___ Entries supplied

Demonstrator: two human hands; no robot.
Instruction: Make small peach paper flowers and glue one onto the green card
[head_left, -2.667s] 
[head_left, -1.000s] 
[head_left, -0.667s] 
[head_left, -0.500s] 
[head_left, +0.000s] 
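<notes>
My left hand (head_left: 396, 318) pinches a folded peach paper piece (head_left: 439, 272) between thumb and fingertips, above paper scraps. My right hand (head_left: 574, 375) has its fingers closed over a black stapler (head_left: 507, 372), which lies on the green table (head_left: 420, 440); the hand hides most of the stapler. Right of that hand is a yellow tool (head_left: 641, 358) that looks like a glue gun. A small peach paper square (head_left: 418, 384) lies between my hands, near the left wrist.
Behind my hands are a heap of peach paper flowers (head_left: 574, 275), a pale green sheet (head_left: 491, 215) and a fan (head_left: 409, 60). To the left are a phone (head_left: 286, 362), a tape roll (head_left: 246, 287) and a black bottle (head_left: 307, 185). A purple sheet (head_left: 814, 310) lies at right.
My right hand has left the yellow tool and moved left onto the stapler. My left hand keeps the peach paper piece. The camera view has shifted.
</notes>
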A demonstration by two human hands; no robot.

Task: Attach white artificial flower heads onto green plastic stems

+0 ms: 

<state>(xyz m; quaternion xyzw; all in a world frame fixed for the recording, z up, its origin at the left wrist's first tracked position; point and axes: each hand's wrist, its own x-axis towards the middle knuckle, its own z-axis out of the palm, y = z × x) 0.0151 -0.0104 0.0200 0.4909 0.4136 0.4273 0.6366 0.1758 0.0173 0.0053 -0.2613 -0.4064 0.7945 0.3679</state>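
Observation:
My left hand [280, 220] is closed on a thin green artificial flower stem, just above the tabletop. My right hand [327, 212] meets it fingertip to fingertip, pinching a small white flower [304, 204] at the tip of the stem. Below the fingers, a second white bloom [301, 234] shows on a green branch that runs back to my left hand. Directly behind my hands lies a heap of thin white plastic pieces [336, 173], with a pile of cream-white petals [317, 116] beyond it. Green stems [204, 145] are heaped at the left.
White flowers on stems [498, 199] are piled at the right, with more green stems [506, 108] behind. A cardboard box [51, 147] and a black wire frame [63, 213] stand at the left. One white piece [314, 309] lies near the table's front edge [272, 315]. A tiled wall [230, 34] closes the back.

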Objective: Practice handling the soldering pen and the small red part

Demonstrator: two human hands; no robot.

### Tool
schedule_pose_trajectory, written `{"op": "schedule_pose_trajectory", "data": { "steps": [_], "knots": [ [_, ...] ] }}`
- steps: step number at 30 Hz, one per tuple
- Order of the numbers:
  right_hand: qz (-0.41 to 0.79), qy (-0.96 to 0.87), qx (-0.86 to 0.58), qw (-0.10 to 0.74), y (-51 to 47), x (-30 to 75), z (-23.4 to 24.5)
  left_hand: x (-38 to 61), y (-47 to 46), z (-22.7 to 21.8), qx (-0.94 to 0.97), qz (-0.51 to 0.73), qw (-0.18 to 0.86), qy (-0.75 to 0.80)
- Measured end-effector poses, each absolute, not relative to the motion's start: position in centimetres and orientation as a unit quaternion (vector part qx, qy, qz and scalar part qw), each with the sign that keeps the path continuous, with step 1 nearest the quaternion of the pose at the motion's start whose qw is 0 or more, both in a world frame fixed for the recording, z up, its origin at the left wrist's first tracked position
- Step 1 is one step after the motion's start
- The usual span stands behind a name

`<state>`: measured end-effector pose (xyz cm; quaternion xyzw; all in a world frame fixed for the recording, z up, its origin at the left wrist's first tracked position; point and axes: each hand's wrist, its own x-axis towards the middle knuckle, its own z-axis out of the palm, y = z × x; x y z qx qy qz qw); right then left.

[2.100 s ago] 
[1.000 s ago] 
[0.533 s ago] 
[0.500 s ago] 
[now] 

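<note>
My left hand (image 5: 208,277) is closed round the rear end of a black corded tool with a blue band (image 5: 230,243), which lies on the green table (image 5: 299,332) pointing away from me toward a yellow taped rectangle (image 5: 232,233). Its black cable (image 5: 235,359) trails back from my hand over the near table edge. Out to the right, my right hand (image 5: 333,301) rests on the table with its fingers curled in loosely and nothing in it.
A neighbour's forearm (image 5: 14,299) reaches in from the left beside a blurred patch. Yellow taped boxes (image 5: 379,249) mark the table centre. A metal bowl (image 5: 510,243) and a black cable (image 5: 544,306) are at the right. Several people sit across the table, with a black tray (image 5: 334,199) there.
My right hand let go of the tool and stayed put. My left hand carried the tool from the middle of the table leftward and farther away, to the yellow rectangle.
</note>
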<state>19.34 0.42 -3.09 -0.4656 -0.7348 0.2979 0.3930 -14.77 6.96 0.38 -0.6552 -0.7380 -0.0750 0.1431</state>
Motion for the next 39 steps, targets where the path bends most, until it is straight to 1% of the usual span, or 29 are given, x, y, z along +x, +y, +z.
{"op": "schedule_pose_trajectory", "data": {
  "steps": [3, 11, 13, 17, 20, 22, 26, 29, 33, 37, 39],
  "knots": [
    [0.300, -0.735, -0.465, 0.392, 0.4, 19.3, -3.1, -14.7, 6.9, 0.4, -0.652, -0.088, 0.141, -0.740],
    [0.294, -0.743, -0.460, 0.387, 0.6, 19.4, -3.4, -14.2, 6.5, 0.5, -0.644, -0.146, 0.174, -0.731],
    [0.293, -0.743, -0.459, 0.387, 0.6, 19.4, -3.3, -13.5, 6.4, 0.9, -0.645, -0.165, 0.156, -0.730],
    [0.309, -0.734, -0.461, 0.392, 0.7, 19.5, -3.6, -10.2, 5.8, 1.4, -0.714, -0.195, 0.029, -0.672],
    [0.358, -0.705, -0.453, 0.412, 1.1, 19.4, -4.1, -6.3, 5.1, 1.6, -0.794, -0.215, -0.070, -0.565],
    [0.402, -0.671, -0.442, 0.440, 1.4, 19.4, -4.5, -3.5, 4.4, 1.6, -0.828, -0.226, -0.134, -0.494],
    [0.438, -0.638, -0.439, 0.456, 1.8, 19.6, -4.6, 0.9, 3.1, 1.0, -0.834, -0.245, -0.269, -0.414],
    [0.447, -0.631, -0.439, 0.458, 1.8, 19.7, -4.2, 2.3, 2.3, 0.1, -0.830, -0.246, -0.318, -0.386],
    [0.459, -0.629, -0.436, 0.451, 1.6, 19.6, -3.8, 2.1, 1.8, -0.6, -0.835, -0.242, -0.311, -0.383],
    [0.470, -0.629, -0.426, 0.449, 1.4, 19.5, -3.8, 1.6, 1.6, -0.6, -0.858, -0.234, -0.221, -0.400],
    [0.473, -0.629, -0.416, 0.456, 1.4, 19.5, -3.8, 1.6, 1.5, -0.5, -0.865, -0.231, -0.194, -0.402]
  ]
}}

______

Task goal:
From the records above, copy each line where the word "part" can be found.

Exercise output:
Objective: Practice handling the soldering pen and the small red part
- Measured end-effector poses, each absolute, not relative to the motion's start: position in centimetres and orientation as a unit quaternion (vector part qx, qy, qz and scalar part qw), each with the sign that keeps the path continuous, with step 1 nearest the quaternion of the pose at the motion's start whose qw is 0 or more, both in a world frame fixed for the recording, z up, its origin at the left wrist's first tracked position

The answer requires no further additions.